Malcolm Gladwell's Method - jaydub
http://online.wsj.com/article/SB122671211614230261.html?mod=article-outset-box
======
fbbwsa
Great interview, I enjoyed both Blink and Tipping Point.

However, I bristle at this: WSJ: Do you worry that you extrapolate too much
from too little? MG: No. It's better to err on the side of over-extrapolation.

I definitely disagree. Overextrapolation is a problem in our society. People
try so hard to find signal where there's only noise, then find some conclusion
and pass it as fact. Eventually someone of consequence believes it and it
ultimately pollutes the information landscape.

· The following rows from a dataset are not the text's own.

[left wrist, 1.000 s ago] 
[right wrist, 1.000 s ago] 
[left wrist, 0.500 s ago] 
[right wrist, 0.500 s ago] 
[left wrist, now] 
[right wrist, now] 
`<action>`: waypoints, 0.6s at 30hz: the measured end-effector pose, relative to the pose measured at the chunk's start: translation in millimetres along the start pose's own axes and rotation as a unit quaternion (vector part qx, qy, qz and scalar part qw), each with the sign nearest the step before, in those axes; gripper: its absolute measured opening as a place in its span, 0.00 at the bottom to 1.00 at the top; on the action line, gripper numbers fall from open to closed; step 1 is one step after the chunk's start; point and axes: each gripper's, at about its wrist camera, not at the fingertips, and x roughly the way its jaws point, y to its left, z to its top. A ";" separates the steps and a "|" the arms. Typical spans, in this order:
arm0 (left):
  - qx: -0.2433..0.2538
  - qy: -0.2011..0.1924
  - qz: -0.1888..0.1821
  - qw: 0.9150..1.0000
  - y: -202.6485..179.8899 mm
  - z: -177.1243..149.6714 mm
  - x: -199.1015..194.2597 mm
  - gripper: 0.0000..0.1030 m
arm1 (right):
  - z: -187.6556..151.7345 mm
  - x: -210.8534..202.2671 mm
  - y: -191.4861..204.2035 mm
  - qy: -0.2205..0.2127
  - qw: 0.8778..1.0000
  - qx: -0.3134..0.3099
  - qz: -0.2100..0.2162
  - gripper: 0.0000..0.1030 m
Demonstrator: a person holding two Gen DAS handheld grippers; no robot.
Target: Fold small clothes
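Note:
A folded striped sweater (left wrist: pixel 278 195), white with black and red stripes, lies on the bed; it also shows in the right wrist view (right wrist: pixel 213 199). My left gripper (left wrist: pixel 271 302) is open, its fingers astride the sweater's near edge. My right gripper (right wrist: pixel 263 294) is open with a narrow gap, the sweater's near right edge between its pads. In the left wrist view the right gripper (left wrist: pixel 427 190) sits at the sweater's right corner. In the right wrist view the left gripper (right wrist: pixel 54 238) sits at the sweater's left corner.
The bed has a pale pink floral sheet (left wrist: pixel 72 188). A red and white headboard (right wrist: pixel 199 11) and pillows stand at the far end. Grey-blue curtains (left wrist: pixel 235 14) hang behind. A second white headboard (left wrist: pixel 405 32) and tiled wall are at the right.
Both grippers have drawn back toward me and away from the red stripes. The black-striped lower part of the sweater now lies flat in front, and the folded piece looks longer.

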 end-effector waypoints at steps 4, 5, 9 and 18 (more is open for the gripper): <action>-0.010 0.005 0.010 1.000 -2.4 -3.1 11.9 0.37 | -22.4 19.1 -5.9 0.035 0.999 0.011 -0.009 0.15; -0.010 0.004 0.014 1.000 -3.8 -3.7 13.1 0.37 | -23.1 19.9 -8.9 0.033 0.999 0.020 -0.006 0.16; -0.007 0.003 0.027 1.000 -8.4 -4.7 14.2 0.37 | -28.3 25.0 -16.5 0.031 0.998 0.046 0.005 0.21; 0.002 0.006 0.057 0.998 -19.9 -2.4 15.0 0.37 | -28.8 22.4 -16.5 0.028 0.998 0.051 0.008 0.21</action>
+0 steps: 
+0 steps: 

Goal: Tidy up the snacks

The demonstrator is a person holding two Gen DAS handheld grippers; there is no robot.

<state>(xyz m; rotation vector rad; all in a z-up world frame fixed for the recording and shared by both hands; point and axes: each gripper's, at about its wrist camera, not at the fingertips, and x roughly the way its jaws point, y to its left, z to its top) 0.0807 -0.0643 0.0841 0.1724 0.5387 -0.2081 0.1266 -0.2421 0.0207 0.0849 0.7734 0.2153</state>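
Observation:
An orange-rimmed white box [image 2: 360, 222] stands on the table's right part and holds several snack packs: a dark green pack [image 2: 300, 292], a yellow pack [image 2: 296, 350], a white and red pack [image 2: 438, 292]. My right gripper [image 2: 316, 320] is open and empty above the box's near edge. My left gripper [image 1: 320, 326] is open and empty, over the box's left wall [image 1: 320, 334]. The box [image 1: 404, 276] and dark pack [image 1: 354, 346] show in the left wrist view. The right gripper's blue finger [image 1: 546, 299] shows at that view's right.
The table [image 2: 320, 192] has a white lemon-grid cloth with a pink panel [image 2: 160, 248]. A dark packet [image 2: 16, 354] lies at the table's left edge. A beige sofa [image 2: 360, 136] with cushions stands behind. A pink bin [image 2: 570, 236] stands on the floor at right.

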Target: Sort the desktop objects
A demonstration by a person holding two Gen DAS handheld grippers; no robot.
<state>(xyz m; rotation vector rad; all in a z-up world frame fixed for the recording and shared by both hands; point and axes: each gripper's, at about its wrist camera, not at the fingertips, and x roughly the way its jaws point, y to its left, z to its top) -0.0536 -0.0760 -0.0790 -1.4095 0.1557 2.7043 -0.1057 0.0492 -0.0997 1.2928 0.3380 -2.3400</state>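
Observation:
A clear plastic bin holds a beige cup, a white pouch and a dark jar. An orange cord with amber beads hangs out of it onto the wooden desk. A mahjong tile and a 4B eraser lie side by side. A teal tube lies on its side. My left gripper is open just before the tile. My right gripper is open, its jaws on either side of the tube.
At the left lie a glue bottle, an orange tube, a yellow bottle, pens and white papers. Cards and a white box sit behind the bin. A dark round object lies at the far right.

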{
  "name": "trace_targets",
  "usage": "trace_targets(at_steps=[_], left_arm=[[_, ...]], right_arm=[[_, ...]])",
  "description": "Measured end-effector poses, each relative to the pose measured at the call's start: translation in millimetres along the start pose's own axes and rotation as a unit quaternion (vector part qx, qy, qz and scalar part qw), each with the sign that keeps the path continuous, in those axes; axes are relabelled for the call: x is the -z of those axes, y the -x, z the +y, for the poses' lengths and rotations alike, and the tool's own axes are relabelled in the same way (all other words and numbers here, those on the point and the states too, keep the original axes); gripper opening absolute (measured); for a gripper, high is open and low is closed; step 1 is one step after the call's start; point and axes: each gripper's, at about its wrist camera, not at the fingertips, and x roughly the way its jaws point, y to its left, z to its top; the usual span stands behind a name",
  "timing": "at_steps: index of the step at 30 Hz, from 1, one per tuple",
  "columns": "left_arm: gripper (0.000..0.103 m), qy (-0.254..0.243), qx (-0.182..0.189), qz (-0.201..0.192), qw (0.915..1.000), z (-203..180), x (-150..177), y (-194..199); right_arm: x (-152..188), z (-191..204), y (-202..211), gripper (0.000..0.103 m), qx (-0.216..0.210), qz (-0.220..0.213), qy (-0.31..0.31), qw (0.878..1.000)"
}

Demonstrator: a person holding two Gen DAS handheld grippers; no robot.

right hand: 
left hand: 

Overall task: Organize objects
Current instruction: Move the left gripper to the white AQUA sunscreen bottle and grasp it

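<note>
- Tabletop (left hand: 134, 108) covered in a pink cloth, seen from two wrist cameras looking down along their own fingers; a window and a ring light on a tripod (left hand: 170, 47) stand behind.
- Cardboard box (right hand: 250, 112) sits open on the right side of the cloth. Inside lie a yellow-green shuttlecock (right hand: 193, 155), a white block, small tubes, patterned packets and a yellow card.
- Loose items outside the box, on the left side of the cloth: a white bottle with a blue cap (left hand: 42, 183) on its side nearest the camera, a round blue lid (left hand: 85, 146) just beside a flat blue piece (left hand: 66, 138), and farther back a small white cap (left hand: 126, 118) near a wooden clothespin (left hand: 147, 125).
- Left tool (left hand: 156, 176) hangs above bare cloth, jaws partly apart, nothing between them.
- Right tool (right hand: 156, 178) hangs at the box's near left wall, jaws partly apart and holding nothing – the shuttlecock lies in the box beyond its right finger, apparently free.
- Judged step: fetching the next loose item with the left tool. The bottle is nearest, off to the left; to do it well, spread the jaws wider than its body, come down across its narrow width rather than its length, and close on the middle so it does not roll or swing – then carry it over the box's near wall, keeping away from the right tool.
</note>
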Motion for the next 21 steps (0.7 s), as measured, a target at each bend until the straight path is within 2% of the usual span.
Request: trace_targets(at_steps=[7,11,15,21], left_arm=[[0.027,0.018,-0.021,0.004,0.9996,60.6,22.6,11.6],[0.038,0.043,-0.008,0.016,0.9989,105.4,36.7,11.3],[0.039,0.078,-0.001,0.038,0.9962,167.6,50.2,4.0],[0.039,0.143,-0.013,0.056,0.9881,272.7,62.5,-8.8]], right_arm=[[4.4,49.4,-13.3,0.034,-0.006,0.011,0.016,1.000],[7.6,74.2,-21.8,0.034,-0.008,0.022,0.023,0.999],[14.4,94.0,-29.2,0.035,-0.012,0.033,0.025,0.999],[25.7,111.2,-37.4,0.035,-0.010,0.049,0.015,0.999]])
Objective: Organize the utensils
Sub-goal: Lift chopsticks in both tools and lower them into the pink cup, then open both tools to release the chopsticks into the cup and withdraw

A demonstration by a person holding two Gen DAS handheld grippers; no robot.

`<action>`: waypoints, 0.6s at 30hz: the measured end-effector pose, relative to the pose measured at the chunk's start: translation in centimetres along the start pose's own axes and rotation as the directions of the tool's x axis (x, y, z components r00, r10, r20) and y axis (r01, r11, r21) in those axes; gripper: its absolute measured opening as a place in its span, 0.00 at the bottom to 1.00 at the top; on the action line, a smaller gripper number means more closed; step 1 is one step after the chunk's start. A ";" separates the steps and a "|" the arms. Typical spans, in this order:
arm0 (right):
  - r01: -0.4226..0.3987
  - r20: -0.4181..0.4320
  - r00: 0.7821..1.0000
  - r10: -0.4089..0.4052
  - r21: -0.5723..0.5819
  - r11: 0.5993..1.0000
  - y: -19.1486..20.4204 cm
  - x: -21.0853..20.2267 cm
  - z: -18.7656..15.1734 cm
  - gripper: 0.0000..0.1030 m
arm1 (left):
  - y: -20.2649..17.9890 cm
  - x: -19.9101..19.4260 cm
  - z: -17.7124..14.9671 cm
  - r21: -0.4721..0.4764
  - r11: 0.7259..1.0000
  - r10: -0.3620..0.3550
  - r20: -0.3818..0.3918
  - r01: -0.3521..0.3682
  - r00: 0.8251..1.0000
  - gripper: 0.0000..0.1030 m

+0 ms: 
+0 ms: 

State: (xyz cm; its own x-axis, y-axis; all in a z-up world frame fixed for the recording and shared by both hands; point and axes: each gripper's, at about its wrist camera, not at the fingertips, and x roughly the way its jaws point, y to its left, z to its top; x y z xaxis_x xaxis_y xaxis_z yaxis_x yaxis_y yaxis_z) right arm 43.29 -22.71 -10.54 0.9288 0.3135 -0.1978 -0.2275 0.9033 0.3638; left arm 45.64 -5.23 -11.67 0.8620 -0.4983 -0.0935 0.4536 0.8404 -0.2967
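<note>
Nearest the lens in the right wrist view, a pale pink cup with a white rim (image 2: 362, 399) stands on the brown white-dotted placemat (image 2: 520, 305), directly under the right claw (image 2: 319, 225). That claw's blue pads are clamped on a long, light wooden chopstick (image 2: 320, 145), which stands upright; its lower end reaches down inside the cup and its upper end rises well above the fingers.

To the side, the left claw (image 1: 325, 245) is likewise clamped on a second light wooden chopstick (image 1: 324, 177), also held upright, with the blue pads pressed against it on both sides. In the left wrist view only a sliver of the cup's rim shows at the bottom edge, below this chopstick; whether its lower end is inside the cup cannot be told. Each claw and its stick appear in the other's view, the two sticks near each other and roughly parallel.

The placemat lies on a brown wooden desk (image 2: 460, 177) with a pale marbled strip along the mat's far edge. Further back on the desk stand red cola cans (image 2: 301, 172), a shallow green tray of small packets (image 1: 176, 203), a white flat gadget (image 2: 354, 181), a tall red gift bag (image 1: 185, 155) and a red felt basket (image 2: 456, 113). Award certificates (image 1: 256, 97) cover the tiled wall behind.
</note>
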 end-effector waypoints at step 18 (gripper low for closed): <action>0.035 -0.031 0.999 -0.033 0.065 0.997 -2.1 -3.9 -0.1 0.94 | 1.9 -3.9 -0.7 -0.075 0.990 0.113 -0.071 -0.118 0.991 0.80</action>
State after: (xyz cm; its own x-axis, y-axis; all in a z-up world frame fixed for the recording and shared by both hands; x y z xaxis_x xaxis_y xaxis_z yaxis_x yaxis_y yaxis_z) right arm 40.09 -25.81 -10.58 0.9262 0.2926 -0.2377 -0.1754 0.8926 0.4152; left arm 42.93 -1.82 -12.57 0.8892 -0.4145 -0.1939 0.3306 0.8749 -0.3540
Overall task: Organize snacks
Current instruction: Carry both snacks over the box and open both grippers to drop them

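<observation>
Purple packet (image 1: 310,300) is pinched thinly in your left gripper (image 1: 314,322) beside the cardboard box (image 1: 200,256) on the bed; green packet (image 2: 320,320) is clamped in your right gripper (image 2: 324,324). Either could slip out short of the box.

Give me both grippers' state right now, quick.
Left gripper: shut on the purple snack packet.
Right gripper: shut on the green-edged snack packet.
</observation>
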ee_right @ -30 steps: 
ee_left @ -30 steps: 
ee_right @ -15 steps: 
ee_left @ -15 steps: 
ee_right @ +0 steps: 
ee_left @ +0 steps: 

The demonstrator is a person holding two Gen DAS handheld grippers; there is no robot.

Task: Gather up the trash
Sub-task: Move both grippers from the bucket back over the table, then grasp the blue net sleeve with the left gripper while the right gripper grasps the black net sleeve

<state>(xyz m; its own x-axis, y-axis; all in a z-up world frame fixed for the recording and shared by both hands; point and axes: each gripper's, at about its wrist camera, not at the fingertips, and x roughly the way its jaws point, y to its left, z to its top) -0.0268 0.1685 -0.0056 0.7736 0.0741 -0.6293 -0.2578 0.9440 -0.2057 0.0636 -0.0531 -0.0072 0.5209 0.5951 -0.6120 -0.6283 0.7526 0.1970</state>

Most people don't understand science or statistics, so it frightens me that
spurious correlations (with terrible r^2 values) seem to become new "facts".

I used to work in a genome sequencing lab. DNA has lots of secrets for us to
uncover. DNA might contain clues for discovering genes related to diseases
like Alzheimers. One might extrapolate that genetic code contains the
possibility of understanding or even curing some disease. The problem is thats
a dangerous extrapolation and when it becomes commonplace to believe that
human genome research can rid the world of disease (which some people somehow
subscribe to), we've overstepped some boundaries.

Overextrapolation, as a rule, is not the way to go.

------
Alex3917
Thanks for submitting this, that's a really good interview.